Installé depuis 1990 à Valdahon et associé avec plusieurs membres de sa famille, René Humbert s’investit depuis toujours dans l’apprentissage. Dès l’âge de 16 ans, ce système de formation lui permet de se réorienter : suite à un BEP en horlogerie, il intègre le CFA (Centre de Formation d’Apprentis) Hilaire de Chardonnay à Besançon et signe un contrat d’apprentissage au sein de l’entreprise paternelle. « Mon père m’a avant tout transmis l’amour du travail, le courage et la passion du métier. Ce sont les conditions de la réussite. »

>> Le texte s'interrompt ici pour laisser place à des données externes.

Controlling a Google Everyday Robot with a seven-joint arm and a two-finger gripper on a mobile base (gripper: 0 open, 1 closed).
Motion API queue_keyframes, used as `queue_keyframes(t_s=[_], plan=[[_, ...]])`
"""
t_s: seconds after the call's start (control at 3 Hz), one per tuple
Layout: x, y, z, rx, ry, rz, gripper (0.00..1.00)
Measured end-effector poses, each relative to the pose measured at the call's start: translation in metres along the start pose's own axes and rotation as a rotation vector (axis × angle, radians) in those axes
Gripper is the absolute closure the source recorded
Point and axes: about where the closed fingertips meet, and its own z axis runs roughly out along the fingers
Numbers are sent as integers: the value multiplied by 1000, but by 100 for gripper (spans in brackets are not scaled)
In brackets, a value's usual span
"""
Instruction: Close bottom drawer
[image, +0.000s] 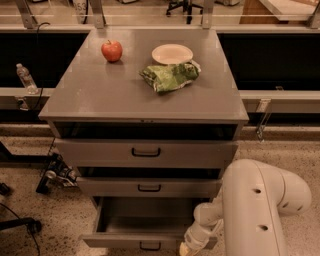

Nombre de jeunes se sont formés auprès de René Humbert et certains ont ensuite intégré l’entreprise en tant que salariés. Deux de ses anciens chefs boulangers ont aujourd’hui leur propre entreprise, au plus grand bonheur de leur ancien maître : « La plus belle des récompenses, c’est de voir ces jeunes nous
succéder. »
Avec l’arrivée des grandes surfaces sur ce marché, les artisans misent sur la qualité et donc la pérennité des savoir-faire comme l’explique M. Humbert. « Si on veut maintenir nos métiers, nous devons favoriser l’apprentissage. » Après une phase d’observation et de réalisation de tâches simples (dont dorer les plaques de croissants), l’apprenti découvre des gestes plus techniques tel que la manipulation de la pâte et le façonnage. Tandis qu’un enseignement purement technique lui est dispensé, l’apprenti s’habitue progressivement au rythme de l’entreprise. « Nous devons faire le lien entre le milieu scolaire et la vie professionnelle pour ne pas que la transition soit brutale. ». L’intégration de jeunes dans la structure peut effectivement impliquer, les premières semaines, un aménagement des horaires et un dosage du travail. Loin de considérer ses apprentis comme une main d’œuvre bon marché, René Humbert met tout en œuvre pour leur transmettre à son tour l’amour du métier et l’abnégation qui leur permettra de mieux vivre les levées nocturnes et les longues journées.